My fingers literally twitch to organize them.

This is the kind of chaos I excel at taming.

“I could help,” I offer. “With the paperwork, at least. I’m an executive assistant back home. Organization is kind of my superpower.”

Bea looks at me like I’ve just offered her a winning lottery ticket. “Are you serious? But you’re on vacation.”

I shrug, taking another bite of the heavenly scone. “Some people relax by lying on beaches. I relax by organizing chaos into neat little spreadsheets.” I tap the stack of papers. “Plus, I’ve got nothing but time and a failed gingerbread house waiting for me back at the cabin.”

“I couldn’t ask you to—”

“You’re not asking, I’m offering. On one condition.”

“Name it.”

I point to the scones. “Payment in pastries.”

Bea throws her head back and laughs, the sound full and genuine. “Deal.” She extends her hand, which I shake without hesitation. “But I insist on adding coffee to your compensation package.”

“You drive a hard bargain, but I accept.”

Just like that, my afternoon plans shift from gingerbread construction to spreadsheet creation.
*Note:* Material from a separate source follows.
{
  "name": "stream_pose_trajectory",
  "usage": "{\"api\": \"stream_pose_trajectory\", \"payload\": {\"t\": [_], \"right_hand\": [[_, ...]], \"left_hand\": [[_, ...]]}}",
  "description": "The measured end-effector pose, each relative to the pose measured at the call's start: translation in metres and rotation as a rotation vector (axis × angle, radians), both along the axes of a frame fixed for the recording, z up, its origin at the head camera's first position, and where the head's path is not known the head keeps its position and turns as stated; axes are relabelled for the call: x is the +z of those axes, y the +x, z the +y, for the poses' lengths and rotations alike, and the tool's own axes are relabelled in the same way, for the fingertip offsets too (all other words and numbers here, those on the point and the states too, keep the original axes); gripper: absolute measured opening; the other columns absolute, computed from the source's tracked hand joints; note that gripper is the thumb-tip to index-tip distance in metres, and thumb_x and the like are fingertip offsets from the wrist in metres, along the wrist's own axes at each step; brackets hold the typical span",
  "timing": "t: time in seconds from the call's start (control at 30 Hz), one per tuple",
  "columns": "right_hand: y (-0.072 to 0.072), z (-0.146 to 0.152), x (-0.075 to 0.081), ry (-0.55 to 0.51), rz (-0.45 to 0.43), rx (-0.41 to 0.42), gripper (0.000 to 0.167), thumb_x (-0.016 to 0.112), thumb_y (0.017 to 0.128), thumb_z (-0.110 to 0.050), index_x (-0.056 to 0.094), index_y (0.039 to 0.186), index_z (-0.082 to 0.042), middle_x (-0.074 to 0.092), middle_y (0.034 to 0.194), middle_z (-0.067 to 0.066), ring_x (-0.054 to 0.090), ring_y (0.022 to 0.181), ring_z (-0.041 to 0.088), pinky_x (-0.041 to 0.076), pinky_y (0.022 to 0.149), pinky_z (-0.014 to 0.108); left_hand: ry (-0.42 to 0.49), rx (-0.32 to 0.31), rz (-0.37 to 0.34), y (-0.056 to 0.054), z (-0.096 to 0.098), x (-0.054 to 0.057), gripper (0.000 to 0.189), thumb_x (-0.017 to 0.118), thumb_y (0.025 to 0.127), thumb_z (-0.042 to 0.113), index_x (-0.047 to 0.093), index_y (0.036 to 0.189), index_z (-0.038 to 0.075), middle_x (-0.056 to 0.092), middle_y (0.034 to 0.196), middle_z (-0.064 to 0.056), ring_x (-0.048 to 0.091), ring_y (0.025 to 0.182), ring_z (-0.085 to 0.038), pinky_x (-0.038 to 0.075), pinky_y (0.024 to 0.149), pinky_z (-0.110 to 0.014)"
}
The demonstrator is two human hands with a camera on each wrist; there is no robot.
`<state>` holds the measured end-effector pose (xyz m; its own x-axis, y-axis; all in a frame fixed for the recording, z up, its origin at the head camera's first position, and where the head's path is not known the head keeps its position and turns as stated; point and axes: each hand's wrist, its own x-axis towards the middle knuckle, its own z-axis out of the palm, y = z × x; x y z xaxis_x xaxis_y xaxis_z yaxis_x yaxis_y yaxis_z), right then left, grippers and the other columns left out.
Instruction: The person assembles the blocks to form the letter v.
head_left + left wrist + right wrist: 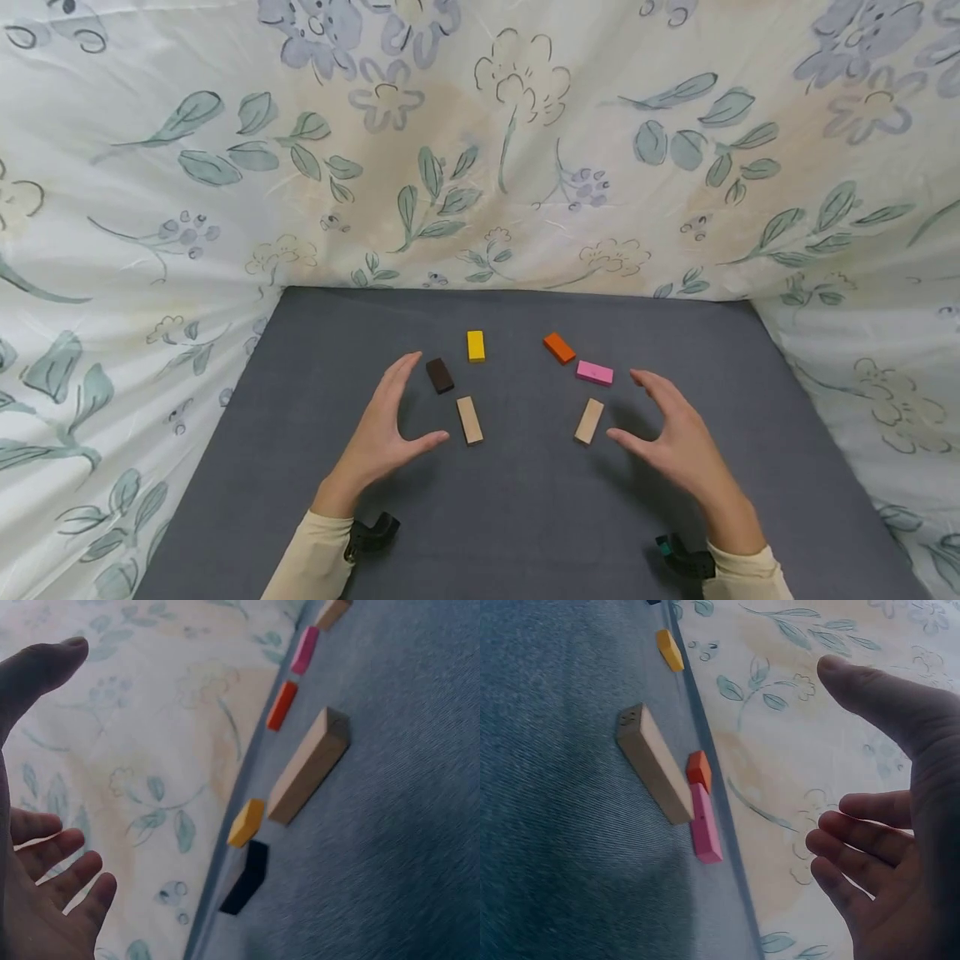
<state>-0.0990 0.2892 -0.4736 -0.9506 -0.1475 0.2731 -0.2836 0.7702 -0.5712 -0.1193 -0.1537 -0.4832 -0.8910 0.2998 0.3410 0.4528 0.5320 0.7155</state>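
Note:
My left hand (381, 437) hovers over the left part of the table, fingers extended and thumb spread, holding nothing. Nearest to it are a dark brown block (440, 376) and a plain wooden block (470, 420). On the other side my right hand (681, 442) has the same spread shape and is also without anything in it. A second plain wooden block (588, 422) lies just left of its thumb, with a pink block (595, 372) beyond. Farther back lie a yellow block (476, 347) and an orange block (558, 348). In the right wrist view, small dark marks show on one end of the wooden block (656, 765).
A dark grey cloth (525, 517) covers the table under the blocks. White floral fabric (510, 167) hangs behind the table and along both sides. Each wrist wears a black strap mount, such as the left mount (371, 533).

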Motion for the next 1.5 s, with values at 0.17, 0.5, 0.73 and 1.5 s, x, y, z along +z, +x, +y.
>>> {"api": "stream_pose_trajectory", "payload": {"t": [0.17, 0.5, 0.73, 1.5], "right_hand": [[-0.001, -0.004, -0.006, -0.003, -0.011, 0.016, 0.094, 0.1, 0.08, -0.026, 0.051, 0.156, -0.001, 0.055, 0.15, 0.022, 0.052, 0.137, 0.044, 0.042, 0.105, 0.075], [-0.002, -0.007, -0.01, -0.007, -0.033, 0.029, 0.093, 0.1, 0.08, -0.028, 0.053, 0.155, -0.002, 0.057, 0.149, 0.021, 0.053, 0.136, 0.043, 0.043, 0.106, 0.074], [-0.004, -0.009, -0.011, 0.001, -0.086, 0.039, 0.092, 0.098, 0.082, -0.033, 0.052, 0.157, -0.005, 0.056, 0.151, 0.021, 0.052, 0.138, 0.043, 0.042, 0.108, 0.073], [-0.009, -0.008, -0.034, 0.003, -0.12, 0.026, 0.092, 0.098, 0.081, -0.04, 0.055, 0.153, -0.003, 0.059, 0.145, 0.021, 0.057, 0.131, 0.042, 0.045, 0.107, 0.069]], "left_hand": [[0.005, -0.024, -0.029, 0.001, 0.006, -0.007, 0.114, 0.096, 0.083, 0.035, 0.028, 0.173, 0.017, 0.026, 0.175, -0.01, 0.033, 0.156, -0.035, 0.036, 0.118, -0.068], [-0.064, -0.024, -0.046, 0.002, 0.012, -0.006, 0.117, 0.097, 0.083, 0.039, 0.027, 0.173, 0.018, 0.028, 0.175, -0.01, 0.031, 0.157, -0.034, 0.035, 0.12, -0.065], [-0.125, -0.016, -0.051, 0.001, 0.016, -0.007, 0.118, 0.097, 0.082, 0.045, 0.027, 0.172, 0.011, 0.029, 0.174, -0.012, 0.031, 0.158, -0.035, 0.035, 0.121, -0.063], [-0.166, -0.01, -0.133, -0.004, 0.028, -0.017, 0.114, 0.096, 0.083, 0.046, 0.033, 0.171, 0.01, 0.032, 0.173, -0.012, 0.034, 0.158, -0.033, 0.038, 0.12, -0.061]]}}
Bea clears a small table in the corner for me, bringing over the stack of papers and her ancient laptop.

“This thing moves slower than molasses in January,” she apologizes as the computer wheezes to life. “I’m not exactly tech-savvy.”

“I’ve worked with worse,” I assure her, already sorting the papers into neat piles by category.
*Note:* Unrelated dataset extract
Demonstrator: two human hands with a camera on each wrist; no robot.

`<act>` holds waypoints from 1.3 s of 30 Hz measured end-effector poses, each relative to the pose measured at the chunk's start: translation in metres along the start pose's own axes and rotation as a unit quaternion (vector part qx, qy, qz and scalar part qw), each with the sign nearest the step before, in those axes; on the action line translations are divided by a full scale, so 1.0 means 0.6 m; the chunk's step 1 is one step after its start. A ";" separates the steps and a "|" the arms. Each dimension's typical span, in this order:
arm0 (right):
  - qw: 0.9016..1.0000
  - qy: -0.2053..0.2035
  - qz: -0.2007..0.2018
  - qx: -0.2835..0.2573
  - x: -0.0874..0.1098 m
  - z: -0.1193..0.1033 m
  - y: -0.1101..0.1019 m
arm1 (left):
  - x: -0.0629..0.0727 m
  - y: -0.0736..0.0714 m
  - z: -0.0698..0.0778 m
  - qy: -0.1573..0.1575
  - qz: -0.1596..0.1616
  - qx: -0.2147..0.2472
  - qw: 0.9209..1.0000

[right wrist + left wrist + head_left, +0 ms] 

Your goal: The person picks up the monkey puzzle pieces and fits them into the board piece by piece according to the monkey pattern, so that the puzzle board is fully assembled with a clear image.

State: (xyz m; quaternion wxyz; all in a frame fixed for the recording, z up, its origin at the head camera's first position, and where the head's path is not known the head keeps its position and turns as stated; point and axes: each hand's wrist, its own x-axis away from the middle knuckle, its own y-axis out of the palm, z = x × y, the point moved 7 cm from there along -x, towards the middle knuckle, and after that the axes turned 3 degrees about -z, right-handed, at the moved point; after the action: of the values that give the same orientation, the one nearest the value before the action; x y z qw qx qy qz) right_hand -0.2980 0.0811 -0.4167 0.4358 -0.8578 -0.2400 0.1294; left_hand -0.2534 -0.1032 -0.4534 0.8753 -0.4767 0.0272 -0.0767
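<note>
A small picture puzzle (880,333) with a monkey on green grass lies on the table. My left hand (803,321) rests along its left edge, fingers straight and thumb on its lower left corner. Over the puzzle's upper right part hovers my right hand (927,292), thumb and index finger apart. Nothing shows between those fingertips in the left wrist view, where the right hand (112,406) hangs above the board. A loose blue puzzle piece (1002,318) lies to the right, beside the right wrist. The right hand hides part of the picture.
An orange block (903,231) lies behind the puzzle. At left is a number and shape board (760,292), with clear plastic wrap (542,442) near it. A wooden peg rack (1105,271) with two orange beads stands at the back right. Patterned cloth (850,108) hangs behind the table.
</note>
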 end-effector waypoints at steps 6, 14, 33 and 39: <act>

There’s something deeply satisfying about organizing inventory for a small bakery versus preparing quarterly reports for Marcus. Here, each number represents something tangible: bags of flour, cartons of eggs, pounds of butter. And when I explain the new filing system to Bea, her gratitude is genuine, not the obligatory “good job” that Marcus might toss my way if I’m lucky.

By late afternoon, I’ve created a new inventory tracking system, streamlined the order forms, and set up a simplespreadsheet on Bea’s laptop to track daily sales. There’s still plenty to do, but at least it’s a start.

“You’re a lifesaver,” Bea says, refilling my coffee mug for the fourth time. The bakery has closed for the day, and we’re alone in the cozy space. “I haven’t seen the top of that desk in weeks.”